→ **EXERCISE DESCRIPTION**
Please return only the lines from the one holding "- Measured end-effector" through the one holding "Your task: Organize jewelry", exactly as they appear in the records below, both ends included.

(Saved data entries)
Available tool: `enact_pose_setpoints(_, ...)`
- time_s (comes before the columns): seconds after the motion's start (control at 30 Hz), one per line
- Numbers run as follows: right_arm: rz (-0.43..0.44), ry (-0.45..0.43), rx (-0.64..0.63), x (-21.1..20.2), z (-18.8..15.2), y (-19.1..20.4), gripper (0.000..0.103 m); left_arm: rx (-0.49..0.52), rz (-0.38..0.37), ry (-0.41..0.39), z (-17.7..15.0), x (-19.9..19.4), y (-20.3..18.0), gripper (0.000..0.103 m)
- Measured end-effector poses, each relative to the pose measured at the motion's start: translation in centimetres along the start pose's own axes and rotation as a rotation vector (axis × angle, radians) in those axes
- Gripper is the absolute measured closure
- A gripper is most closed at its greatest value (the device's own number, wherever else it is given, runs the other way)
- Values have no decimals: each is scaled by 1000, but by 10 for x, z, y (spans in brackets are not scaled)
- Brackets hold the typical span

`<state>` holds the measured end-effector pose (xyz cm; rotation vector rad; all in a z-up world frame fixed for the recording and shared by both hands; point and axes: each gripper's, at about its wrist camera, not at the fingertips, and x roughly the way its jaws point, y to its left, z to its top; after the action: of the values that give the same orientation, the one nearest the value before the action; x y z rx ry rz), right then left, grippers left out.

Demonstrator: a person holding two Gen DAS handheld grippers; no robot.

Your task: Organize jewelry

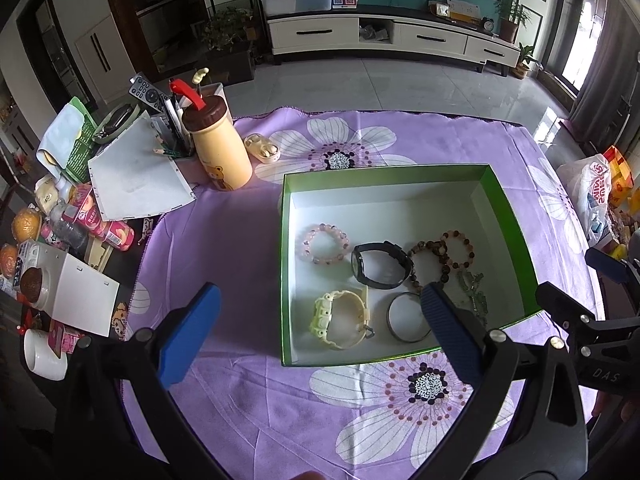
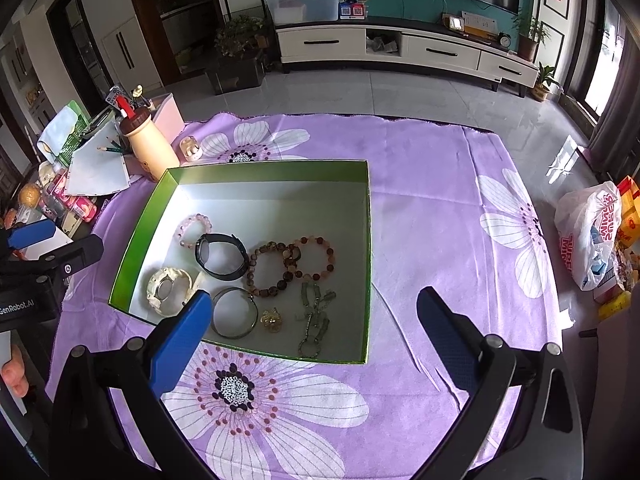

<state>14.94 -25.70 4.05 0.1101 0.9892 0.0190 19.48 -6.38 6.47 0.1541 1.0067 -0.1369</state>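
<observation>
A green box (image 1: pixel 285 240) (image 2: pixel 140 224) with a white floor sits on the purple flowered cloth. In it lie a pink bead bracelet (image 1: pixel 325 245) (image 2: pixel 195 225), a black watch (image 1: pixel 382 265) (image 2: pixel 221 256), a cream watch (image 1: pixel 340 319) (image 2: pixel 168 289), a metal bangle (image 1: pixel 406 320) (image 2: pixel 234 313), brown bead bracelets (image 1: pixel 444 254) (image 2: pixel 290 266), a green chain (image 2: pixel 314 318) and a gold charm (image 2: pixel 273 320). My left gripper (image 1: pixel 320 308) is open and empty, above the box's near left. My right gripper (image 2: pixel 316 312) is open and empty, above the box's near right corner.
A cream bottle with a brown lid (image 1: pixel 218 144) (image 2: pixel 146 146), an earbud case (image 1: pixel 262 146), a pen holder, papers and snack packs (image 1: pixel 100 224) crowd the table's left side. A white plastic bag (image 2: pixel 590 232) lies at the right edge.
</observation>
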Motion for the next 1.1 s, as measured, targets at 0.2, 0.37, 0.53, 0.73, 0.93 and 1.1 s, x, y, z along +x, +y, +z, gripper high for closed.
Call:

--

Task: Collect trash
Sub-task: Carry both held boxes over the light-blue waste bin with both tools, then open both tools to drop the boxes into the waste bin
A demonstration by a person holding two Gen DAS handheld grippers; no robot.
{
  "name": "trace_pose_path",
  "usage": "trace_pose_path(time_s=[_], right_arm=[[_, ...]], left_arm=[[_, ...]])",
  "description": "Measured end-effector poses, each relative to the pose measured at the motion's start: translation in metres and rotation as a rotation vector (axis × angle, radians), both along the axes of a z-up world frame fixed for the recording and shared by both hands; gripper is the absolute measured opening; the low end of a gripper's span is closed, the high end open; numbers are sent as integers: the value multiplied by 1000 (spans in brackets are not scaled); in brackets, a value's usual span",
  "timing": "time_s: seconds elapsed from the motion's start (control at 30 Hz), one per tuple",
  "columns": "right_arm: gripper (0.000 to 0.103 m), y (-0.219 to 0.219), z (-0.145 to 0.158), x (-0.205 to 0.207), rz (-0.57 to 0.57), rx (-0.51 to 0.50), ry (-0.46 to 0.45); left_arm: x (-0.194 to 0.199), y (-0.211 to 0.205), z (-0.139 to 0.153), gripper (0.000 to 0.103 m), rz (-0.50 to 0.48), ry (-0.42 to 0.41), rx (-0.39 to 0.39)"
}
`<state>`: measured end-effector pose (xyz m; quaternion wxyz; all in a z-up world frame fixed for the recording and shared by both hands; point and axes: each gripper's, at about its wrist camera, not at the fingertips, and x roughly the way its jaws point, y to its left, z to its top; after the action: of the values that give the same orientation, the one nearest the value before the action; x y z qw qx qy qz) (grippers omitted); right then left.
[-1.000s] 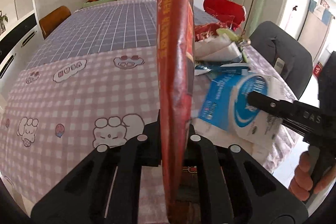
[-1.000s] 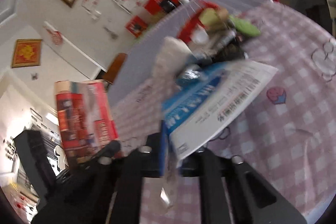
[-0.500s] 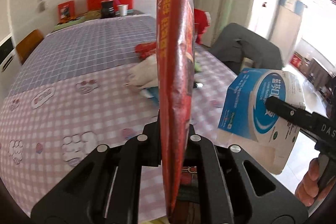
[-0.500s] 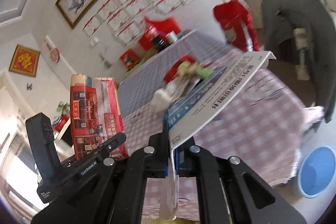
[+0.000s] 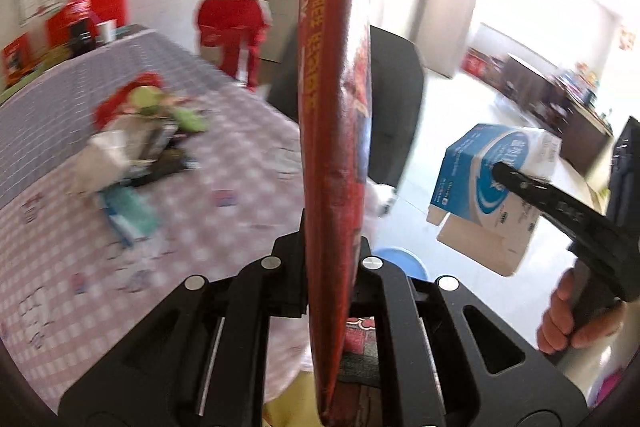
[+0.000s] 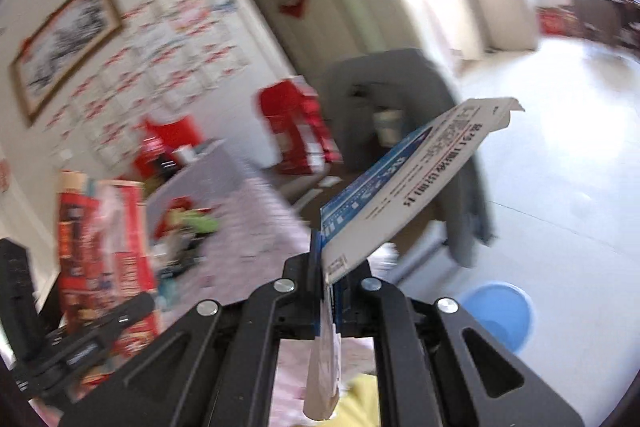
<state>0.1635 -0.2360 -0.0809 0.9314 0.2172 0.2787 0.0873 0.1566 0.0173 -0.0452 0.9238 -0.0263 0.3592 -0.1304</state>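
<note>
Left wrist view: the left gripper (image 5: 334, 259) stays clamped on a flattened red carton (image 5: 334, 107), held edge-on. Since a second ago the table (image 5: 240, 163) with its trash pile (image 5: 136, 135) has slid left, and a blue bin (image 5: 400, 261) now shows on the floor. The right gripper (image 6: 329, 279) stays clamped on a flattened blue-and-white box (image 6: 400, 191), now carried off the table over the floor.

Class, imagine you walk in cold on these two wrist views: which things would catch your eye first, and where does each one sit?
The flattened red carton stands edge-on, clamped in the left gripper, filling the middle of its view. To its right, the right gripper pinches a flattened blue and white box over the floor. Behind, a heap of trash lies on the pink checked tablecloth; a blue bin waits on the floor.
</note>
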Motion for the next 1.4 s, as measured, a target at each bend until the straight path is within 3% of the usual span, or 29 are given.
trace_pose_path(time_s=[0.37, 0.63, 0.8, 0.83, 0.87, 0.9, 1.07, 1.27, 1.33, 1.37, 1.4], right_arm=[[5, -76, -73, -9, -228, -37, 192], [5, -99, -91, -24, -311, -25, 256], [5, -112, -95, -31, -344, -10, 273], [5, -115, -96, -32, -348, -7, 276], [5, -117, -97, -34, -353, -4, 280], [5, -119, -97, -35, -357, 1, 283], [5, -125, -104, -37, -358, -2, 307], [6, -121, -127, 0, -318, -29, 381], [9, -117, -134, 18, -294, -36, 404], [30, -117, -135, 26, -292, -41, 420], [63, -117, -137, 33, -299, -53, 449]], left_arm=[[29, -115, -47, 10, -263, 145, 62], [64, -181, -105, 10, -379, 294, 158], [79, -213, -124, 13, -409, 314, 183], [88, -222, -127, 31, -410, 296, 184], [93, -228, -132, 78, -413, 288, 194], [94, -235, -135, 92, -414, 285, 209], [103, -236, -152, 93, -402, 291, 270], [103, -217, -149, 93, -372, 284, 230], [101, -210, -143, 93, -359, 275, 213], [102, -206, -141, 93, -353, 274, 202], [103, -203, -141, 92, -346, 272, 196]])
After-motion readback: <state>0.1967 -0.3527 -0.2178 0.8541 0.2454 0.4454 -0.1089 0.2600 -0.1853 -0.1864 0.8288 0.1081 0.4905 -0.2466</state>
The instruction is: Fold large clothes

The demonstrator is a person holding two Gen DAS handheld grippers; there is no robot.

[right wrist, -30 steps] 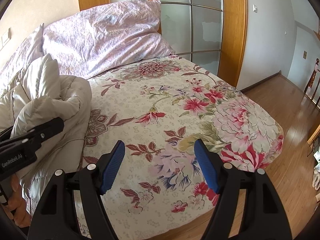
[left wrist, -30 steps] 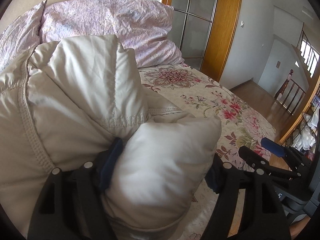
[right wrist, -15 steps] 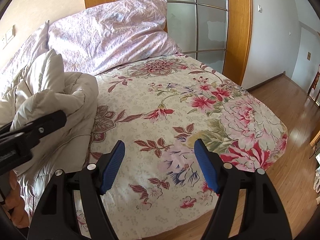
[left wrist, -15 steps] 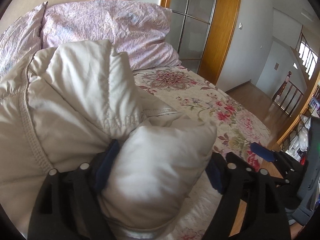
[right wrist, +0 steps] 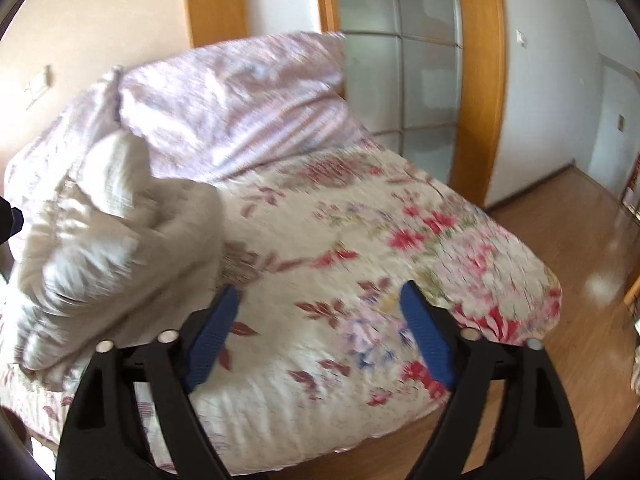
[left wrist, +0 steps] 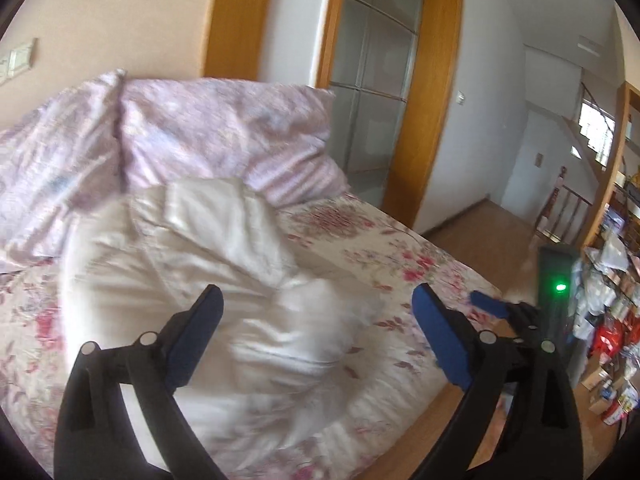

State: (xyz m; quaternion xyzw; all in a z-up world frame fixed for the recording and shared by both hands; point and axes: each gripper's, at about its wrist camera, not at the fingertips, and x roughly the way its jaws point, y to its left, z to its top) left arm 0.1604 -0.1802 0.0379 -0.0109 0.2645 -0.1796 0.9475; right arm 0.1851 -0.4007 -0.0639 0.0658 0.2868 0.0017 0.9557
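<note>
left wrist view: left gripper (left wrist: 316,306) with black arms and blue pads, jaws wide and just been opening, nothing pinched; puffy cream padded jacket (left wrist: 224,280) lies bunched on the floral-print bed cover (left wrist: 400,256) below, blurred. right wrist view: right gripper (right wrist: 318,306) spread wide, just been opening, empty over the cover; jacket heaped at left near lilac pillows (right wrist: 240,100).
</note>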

→ **TASK RESPONSE**
- Measured end-effector poses, each relative to the pose measured at the motion's start: translation in centimetres along the start pose's own axes and rotation as a rotation vector (axis × angle, radians) in those axes
- Gripper is the absolute measured closure
- A gripper is most closed at its greatest value (the device's own number, wherever else it is given, runs the other way)
- Values have no decimals: each is scaled by 1000, but by 10 for x, z, y (spans in brackets are not scaled)
- Brackets hold the typical span

`<state>` holds the measured end-effector pose (xyz cm; rotation vector rad; all in a z-up world frame fixed for the recording and shared by both hands; point and axes: each gripper's, at about its wrist camera, not at the fingertips, and x roughly the way its jaws point, y to its left, z to its top; after the action: of the values that give the same orientation, the one nearest the value before the action; x y z rx ry rz), right then left, grippers left out.

Demonstrator: a person holding two Gen DAS handheld grippers; no robot.

Your task: Organize jewelry

Here the work on this exercise is complete.